■ AIM OF THE EXERCISE
Output the data below exactly. Leave nothing out.

· · · · · · ·

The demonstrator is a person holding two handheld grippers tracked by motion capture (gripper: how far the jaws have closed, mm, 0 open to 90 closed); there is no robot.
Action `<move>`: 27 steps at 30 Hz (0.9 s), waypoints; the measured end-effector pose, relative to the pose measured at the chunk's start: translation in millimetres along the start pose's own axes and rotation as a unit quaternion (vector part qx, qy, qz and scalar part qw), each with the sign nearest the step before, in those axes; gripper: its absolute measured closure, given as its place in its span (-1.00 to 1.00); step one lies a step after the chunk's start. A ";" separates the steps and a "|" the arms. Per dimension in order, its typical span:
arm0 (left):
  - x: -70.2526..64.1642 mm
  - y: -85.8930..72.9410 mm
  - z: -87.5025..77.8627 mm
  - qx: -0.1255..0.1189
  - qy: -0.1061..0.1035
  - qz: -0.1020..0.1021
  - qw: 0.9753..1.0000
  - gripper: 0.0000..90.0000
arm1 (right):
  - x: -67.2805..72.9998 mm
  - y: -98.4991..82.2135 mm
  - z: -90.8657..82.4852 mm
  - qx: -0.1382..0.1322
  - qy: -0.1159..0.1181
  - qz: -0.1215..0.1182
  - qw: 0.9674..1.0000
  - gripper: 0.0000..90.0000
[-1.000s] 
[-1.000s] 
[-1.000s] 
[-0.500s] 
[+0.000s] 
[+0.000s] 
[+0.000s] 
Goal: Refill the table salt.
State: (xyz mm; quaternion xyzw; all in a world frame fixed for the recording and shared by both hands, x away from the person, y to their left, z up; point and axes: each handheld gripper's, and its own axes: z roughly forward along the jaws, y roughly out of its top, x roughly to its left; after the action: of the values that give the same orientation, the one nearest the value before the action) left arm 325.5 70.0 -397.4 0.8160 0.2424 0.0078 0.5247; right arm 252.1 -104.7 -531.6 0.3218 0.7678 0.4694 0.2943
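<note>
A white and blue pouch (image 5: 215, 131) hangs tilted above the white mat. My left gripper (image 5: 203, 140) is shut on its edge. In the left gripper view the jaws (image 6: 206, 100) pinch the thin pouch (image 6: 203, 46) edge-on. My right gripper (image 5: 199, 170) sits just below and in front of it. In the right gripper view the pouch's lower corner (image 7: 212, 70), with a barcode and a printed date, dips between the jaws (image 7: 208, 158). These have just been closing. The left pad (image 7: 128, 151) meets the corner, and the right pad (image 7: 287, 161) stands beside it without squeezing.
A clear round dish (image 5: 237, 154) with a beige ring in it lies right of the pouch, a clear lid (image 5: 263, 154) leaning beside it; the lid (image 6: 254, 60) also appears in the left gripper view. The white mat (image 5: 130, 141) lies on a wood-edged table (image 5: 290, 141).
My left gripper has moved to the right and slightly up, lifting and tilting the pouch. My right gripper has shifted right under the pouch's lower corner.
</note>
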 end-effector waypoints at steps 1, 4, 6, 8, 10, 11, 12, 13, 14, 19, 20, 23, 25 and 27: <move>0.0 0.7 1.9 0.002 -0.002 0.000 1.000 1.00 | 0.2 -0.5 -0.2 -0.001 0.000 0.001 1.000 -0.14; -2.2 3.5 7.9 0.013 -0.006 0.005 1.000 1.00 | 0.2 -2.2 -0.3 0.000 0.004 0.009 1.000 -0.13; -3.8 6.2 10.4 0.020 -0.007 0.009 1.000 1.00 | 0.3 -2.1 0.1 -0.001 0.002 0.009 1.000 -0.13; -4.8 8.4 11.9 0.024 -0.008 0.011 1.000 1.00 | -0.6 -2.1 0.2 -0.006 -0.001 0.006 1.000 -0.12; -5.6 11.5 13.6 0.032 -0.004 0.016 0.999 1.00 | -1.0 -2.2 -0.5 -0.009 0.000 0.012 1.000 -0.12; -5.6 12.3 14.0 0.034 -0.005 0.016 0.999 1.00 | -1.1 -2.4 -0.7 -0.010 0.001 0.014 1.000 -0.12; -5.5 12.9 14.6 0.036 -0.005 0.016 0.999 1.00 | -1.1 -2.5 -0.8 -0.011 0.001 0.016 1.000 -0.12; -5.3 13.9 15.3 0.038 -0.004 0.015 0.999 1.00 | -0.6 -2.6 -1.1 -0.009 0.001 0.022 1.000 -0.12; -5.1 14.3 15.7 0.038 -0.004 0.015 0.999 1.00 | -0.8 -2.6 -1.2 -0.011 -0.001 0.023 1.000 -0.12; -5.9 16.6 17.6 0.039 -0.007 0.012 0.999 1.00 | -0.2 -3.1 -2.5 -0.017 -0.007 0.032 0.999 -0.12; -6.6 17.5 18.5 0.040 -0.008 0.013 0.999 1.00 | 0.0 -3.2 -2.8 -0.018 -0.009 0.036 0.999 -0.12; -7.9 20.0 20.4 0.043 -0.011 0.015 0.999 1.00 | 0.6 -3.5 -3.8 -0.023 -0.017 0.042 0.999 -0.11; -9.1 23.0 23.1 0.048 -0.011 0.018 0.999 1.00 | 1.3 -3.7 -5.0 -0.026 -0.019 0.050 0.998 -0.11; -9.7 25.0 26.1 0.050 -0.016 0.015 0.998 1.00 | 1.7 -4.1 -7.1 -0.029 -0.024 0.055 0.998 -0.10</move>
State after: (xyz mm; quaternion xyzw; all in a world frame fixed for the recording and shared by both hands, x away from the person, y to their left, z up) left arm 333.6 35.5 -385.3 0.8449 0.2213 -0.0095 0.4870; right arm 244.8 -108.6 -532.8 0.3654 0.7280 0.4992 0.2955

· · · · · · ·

■ COMPLETED TASK
The demonstrator is a person holding two handheld grippers tracked by motion capture (gripper: how far the jaws have closed, mm, 0 open to 90 closed); there is no robot.
Action `<move>`: 27 steps at 30 Hz (0.9 s), waypoints; the measured end-effector pose, relative to the pose measured at the chunk's start: translation in millimetres along the start pose's own axes and rotation as a unit quaternion (vector part qx, qy, qz and scalar part qw), each with the sign nearest the step before, in those axes; gripper: its absolute measured closure, given as its place in its span (-1.00 to 1.00); step one lies a step after the chunk's start. A ";" separates the steps and a "|" the arms. Per dimension in order, its typical span:
arm0 (left):
  - x: -70.2526..64.1642 mm
  - y: -85.8930..72.9410 mm
  - z: -87.5025..77.8627 mm
  - qx: -0.1255..0.1189
  - qy: -0.1061..0.1035
  - qz: -0.1020..0.1021
  - qw: 0.9753..1.0000
  - gripper: 0.0000..90.0000
arm1 (right):
  - x: -67.2805..72.9998 mm
  - y: -98.4991..82.2135 mm
  - z: -90.8657..82.4852 mm
  - qx: -0.1382..0.1322
  - qy: -0.1159..0.1181
  - qz: -0.1215..0.1182
  - qw: 0.9674..1.0000
  - gripper: 0.0000..90.0000
[-1.000s] 
[-1.000s] 
[-1.000s] 
[-0.500s] 
[+0.000s] 
[+0.000s] 
[+0.000s] 
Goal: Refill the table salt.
State: (xyz mm; quaternion xyzw; all in a world frame fixed for the recording and shared by both hands, x away from the person, y to their left, z up; point and axes: each handheld gripper's, and its own axes: z roughly forward along the jaws, y roughly out of its top, x roughly to its left; after the action: of the values that give the same orientation, the one nearest the value before the action) left arm 325.5 70.0 -397.4 0.8160 0.2424 0.0078 0.5247; right arm 252.1 -104.7 -531.6 0.3218 0.7678 0.4694 0.2943
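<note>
A white and blue pouch (image 5: 215, 131) hangs tilted above the white mat. My left gripper (image 5: 203, 140) is shut on its edge. In the left gripper view the jaws (image 6: 206, 100) pinch the thin pouch (image 6: 203, 46) edge-on. My right gripper (image 5: 199, 170) sits just below and in front of it. In the right gripper view the pouch's lower corner (image 7: 212, 70), with a barcode and a printed date, dips between the jaws (image 7: 208, 158). These have just been closing. The left pad (image 7: 128, 151) meets the corner, and the right pad (image 7: 287, 161) stands beside it without squeezing.
A clear round dish (image 5: 237, 154) with a beige ring in it lies right of the pouch, a clear lid (image 5: 263, 154) leaning beside it; the lid (image 6: 254, 60) also appears in the left gripper view. The white mat (image 5: 130, 141) lies on a wood-edged table (image 5: 290, 141).
My left gripper has moved to the right and slightly up, lifting and tilting the pouch. My right gripper has shifted right under the pouch's lower corner.
</note>
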 end-effector waypoints at steps 1, 4, 6, 8, 10, 11, 12, 13, 14, 19, 20, 23, 25 and 27: <move>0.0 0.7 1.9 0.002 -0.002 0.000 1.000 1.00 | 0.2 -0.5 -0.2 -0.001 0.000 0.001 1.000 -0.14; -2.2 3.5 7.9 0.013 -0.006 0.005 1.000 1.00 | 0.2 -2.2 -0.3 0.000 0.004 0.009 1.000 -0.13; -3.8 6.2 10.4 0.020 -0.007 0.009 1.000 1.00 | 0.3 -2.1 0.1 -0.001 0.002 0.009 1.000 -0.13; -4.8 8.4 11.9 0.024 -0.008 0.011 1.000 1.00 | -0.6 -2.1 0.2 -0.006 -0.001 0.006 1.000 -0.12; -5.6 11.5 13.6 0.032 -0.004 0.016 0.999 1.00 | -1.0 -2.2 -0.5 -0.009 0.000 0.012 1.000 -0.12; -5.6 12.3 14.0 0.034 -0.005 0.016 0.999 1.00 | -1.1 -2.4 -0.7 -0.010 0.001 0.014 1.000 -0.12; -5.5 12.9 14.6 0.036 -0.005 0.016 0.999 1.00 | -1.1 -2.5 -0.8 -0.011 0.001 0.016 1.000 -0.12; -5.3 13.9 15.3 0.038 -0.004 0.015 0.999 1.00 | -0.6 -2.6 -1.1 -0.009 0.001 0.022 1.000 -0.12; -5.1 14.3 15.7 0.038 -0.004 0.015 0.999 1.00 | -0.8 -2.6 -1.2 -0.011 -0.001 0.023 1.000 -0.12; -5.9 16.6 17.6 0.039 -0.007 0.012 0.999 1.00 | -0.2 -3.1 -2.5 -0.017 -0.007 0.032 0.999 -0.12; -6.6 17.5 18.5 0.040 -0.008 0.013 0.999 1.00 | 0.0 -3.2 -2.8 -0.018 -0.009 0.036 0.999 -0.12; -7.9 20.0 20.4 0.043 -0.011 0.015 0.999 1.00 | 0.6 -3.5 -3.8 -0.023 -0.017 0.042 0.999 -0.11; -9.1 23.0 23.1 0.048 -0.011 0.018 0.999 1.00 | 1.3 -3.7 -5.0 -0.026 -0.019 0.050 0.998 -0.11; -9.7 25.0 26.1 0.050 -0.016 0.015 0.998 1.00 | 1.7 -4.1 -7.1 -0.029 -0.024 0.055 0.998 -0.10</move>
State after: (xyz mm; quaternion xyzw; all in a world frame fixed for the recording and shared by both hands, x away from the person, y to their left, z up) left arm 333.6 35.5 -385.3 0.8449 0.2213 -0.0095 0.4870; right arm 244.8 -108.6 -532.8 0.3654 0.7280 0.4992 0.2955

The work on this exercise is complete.